3(1)Every person must in the course of relevant business carried on by him in the United Kingdom –

(a)comply with the requirements of regulations 4 (identification procedures), 6 (record-keeping procedures) and 7 (internal reporting procedures)

(b)establish such other procedures of internal control and communication as may be appropriate for the purposes of forestalling and preventing money laundering; and

(c)take appropriate measures so that relevant employees are –

(i)made aware of the provisions of these Regulations, Part 7 of the Proceeds of Crime Act 2002 (money laundering) and sections 18 and 21A of the Terrorism Act 2000(a); and

(ii)given training in how to recognise and deal with transactions which may be related to money laundering.

(2)A person who contravenes this regulation is guilty of an offence and liable –

(a)On conviction on indictment, to imprisonment for a term not exceeding 2 years, to a fine or to both;

(b)On summary conviction, to a fine not exceeding the statutory minimum…

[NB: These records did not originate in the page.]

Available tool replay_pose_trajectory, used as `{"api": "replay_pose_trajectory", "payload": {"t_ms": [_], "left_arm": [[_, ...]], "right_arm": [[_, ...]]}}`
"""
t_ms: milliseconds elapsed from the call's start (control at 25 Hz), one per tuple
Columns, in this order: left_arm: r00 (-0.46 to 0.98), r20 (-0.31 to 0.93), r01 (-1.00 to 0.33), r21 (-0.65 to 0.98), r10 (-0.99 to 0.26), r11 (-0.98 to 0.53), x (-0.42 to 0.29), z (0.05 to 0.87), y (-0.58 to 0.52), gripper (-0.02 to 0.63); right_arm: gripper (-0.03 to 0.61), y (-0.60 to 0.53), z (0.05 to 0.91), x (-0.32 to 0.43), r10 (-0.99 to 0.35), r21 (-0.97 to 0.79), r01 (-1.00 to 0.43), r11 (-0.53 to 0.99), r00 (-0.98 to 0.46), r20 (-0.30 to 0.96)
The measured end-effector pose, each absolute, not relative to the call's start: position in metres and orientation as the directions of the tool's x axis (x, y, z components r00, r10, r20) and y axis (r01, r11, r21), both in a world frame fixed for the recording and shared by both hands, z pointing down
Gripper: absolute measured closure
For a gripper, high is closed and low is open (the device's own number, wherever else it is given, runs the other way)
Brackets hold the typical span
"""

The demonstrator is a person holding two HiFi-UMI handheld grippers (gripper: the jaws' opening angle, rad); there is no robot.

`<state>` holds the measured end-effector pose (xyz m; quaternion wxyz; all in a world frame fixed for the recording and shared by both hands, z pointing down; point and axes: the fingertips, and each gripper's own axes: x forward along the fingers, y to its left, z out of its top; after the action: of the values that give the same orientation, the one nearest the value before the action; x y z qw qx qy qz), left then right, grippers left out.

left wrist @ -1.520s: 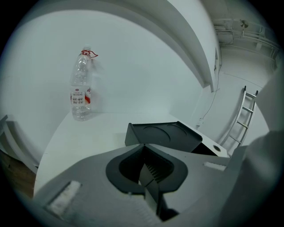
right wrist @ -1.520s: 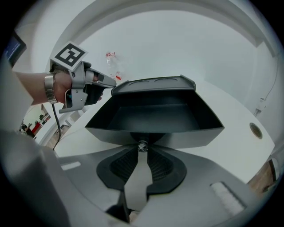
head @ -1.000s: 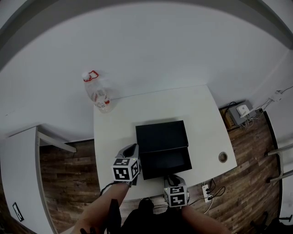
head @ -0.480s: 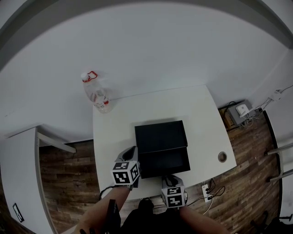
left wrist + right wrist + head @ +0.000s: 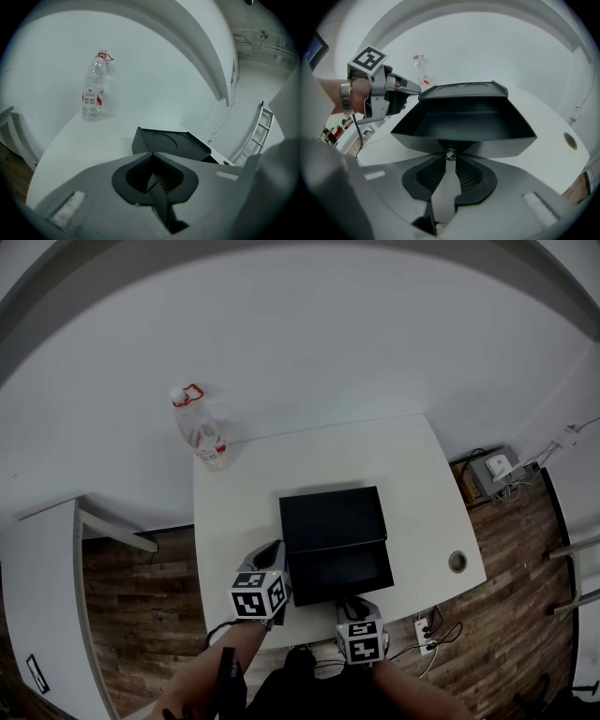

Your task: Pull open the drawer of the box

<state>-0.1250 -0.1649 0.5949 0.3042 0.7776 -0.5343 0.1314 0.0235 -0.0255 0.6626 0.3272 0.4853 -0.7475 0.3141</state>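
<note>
Pinching the small metal knob [image 5: 450, 154] between its closed-down jaws, the right gripper [image 5: 450, 161] holds the front of the matte black drawer [image 5: 487, 140]. This drawer stands pulled out of the flat black rectangular box [image 5: 331, 515], just ahead of that gripper. Its length runs straight away from the gripper toward the white wall [image 5: 328, 352]. The left gripper [image 5: 151, 153], jaws pressed together and empty, sits at the box's left corner. Beyond it on the white table [image 5: 234, 512] stands a clear plastic bottle [image 5: 202, 432]; a brown wood floor [image 5: 131, 606] surrounds the table.
</note>
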Motion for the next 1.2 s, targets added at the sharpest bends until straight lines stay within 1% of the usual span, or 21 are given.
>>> {"api": "replay_pose_trajectory", "payload": {"t_ms": [480,800,960,1200], "left_arm": [[0.377,0.502,-0.911,0.354,-0.779,-0.213,-0.126,0.596,-0.164,0.607],[0.386,0.498,-0.91,0.345,-0.777,-0.232,-0.129,0.595,-0.179,0.609],[0.391,0.491,-0.907,0.352,-0.778,-0.233,-0.129,0.594,-0.185,0.611],[0.411,0.489,-0.898,0.365,-0.77,-0.247,-0.128,0.595,-0.2,0.614]], "right_arm": [[0.509,-0.041,0.669,0.034,-0.521,-0.11,-0.923,0.369,-0.303,0.798],[0.508,-0.059,0.667,0.042,-0.522,-0.09,-0.927,0.365,-0.283,0.805],[0.508,-0.062,0.666,0.042,-0.516,-0.115,-0.935,0.335,-0.284,0.808],[0.509,-0.061,0.663,0.031,-0.517,-0.107,-0.927,0.36,-0.294,0.804]]}}
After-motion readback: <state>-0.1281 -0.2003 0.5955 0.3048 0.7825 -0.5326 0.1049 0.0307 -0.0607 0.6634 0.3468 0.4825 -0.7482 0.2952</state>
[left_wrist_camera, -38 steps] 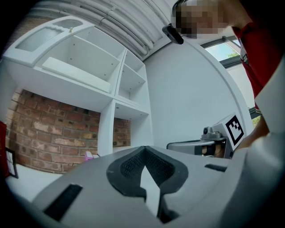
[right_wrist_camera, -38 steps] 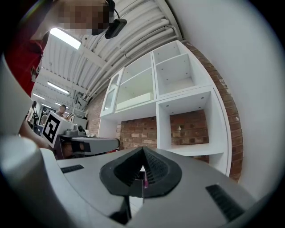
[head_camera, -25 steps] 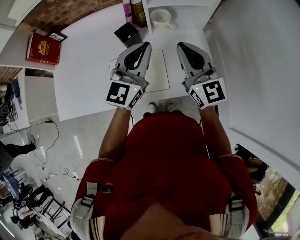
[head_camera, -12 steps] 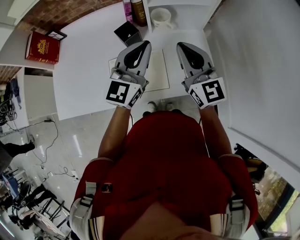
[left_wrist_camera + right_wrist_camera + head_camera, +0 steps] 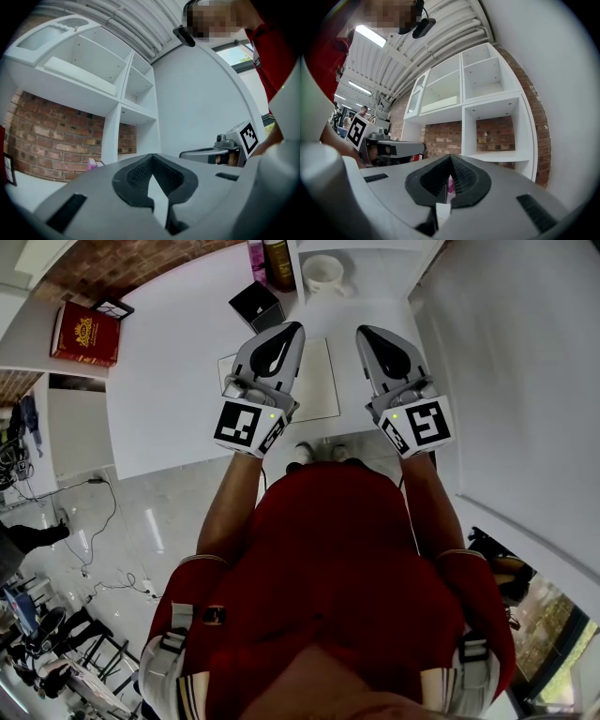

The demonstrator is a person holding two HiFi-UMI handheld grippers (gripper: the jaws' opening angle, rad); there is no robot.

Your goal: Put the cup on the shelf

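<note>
The white cup [image 5: 322, 275] stands in the bottom bay of the white shelf unit [image 5: 375, 268], at the far end of the white table [image 5: 178, 381]. Neither gripper touches it. My left gripper [image 5: 292, 328] hovers over the table with its jaws shut and nothing between them. To its right, about level with it, my right gripper [image 5: 367, 332] is also shut and empty. In the left gripper view the jaws [image 5: 151, 157] meet at the tip. The right gripper view shows its jaws [image 5: 450, 158] closed, pointing at the shelf bays [image 5: 492, 112].
A pale sheet [image 5: 319, 381] lies on the table under the grippers. A black box [image 5: 256, 306] and two bottles [image 5: 267, 259] stand at the far side, left of the shelf. A red book [image 5: 86, 336] lies at the far left. A white wall [image 5: 506, 362] runs along the right.
</note>
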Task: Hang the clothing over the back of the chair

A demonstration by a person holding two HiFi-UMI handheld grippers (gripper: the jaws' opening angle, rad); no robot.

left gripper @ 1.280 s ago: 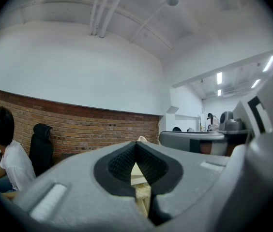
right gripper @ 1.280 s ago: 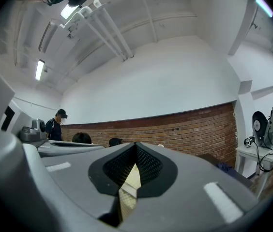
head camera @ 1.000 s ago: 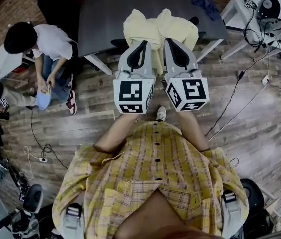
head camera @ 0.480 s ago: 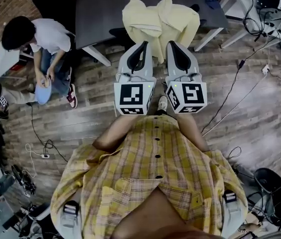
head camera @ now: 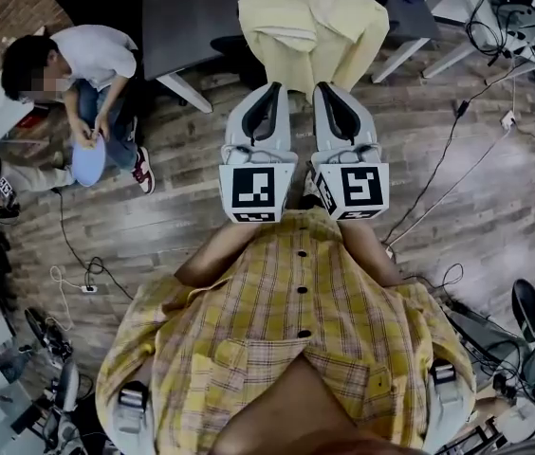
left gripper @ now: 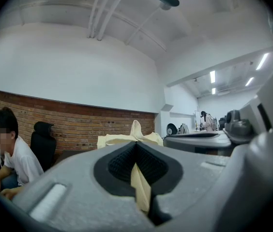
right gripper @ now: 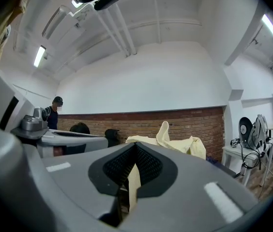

(5)In proceedings against any person for an offence under this regulation, it is a defence for that person to show that he took all reasonable steps and exercised all due diligence to avoid committing the offence.

  1. Regulation 4 imposes an obligation on a person carrying on relevant business in the United Kingdom to have in operation identification procedures – the so-called “know your customer” procedures:

4(1)In this regulation and in regulations 5 to 7 –

(a)“A” means a person who carries on relevant business in the United Kingdom; and

(b)“B” means an applicant for business.